▶ **Information supplied**:
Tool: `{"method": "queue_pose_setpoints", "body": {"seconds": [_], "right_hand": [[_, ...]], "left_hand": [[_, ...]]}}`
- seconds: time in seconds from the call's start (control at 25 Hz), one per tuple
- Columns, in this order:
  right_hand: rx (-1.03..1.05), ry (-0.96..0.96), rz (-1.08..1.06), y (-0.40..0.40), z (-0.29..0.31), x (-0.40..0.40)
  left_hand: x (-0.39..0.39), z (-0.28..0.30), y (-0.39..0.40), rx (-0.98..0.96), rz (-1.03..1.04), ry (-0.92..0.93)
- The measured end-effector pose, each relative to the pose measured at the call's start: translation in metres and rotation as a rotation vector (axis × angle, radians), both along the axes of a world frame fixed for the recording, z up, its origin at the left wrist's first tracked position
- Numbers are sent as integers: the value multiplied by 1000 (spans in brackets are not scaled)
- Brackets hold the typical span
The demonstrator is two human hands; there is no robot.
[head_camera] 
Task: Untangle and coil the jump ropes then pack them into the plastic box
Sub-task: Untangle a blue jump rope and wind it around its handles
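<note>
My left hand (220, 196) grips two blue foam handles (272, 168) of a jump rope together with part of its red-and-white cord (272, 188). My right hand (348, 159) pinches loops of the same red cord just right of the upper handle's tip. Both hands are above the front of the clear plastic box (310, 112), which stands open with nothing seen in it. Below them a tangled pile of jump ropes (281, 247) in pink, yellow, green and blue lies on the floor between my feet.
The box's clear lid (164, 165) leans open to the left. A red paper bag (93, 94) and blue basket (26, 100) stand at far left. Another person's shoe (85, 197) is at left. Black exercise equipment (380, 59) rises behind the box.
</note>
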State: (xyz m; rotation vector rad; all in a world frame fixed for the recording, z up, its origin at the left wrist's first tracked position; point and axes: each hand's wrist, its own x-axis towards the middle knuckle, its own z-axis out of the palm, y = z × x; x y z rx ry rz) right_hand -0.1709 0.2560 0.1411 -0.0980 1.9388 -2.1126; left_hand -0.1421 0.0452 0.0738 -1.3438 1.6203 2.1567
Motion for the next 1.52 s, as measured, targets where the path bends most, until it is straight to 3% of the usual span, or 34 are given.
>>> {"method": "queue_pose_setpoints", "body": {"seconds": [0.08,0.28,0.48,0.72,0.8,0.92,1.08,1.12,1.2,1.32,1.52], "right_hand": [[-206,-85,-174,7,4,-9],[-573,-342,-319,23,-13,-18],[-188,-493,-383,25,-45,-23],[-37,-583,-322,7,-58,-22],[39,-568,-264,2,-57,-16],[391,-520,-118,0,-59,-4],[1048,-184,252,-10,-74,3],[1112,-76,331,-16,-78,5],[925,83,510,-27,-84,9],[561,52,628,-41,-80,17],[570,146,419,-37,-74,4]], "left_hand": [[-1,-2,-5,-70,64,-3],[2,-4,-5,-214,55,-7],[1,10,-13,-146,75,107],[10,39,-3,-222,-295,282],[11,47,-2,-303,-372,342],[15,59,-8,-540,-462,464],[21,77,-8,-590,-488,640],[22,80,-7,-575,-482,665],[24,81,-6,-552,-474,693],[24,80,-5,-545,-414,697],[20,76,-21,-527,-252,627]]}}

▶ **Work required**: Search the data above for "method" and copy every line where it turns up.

▶ **Written solution**:
Tool: `{"method": "queue_pose_setpoints", "body": {"seconds": [_], "right_hand": [[_, ...]], "left_hand": [[_, ...]]}}`
>>> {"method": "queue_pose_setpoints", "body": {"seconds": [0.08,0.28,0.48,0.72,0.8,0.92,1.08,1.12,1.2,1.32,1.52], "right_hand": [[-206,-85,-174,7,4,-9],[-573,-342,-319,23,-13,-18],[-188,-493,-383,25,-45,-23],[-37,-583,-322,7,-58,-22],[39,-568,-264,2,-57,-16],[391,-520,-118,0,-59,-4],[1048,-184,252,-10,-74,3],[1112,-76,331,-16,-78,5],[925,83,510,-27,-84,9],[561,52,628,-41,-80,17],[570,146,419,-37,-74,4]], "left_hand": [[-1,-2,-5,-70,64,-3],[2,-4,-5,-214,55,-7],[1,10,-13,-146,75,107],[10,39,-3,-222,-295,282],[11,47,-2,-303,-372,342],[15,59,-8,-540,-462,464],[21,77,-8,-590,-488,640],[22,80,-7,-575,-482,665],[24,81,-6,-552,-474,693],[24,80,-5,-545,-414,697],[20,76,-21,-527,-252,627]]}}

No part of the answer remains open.